» **AIM OF THE EXERCISE**
Find every line below with "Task" in it and give only how many there are.

» **RECORD EXTRACTS**
▼

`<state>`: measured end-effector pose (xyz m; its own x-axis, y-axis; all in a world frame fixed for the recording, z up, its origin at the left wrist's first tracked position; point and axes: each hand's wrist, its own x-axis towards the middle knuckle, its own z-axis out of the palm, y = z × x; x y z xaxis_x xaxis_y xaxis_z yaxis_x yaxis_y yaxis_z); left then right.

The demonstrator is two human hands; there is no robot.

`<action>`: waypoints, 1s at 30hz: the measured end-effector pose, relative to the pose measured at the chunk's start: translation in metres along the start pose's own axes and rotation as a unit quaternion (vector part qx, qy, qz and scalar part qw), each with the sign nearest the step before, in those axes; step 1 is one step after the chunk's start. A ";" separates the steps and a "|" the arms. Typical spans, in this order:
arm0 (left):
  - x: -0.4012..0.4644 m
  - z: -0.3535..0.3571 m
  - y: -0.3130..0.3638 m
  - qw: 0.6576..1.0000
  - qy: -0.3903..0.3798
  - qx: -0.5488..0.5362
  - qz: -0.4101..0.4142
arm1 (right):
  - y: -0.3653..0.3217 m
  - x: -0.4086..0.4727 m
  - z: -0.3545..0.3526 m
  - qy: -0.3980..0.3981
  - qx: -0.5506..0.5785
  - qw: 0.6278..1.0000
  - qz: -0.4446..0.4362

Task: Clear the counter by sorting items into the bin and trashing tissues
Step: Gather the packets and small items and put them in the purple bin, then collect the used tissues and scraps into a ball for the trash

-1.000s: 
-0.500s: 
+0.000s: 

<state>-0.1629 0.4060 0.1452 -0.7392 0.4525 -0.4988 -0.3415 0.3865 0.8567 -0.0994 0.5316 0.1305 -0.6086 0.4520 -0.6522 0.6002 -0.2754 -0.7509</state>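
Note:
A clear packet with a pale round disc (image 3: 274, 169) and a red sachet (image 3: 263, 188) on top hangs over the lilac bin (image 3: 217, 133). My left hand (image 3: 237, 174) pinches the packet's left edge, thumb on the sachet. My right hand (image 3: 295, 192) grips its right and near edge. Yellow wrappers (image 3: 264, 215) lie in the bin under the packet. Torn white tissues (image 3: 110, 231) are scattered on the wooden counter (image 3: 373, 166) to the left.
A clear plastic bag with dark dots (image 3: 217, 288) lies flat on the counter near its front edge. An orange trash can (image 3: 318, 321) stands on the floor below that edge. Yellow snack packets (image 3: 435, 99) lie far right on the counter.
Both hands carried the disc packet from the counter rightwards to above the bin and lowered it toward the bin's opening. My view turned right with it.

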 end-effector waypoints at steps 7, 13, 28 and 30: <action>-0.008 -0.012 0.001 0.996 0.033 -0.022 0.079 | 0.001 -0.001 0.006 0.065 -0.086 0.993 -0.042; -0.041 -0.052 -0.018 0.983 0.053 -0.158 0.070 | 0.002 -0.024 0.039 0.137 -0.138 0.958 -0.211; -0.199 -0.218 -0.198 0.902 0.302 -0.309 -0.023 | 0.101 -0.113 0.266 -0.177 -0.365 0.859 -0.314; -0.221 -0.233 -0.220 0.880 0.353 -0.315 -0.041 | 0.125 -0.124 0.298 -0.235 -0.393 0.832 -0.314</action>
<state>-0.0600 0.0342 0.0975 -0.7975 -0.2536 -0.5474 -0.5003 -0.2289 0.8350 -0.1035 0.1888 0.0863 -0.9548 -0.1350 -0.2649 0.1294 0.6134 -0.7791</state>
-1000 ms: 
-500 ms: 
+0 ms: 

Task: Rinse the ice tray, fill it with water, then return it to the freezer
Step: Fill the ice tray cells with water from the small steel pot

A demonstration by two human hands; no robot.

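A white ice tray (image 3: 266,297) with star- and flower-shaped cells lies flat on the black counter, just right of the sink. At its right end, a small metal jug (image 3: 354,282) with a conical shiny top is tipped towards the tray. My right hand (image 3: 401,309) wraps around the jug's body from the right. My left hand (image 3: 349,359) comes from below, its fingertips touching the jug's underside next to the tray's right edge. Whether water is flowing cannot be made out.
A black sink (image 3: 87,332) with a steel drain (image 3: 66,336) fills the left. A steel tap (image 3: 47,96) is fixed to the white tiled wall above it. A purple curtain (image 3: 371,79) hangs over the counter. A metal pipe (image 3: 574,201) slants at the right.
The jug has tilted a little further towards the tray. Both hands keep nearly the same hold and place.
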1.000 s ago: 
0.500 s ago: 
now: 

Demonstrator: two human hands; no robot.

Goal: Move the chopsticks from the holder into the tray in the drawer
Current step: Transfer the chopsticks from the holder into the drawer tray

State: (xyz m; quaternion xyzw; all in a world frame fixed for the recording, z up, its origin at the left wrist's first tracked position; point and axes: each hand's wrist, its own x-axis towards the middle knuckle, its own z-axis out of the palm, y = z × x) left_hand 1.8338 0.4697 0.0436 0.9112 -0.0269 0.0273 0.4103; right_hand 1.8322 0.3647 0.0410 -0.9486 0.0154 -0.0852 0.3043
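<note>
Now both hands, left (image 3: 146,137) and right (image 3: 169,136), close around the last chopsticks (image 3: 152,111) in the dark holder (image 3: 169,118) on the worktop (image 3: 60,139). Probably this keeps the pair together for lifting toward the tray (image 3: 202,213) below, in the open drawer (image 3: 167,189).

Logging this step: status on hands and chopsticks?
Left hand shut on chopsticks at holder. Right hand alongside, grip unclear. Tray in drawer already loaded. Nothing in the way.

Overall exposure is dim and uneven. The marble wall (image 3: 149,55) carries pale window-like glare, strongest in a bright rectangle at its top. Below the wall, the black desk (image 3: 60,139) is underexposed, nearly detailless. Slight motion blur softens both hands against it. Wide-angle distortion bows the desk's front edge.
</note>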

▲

» **EXERCISE OUTPUT**
2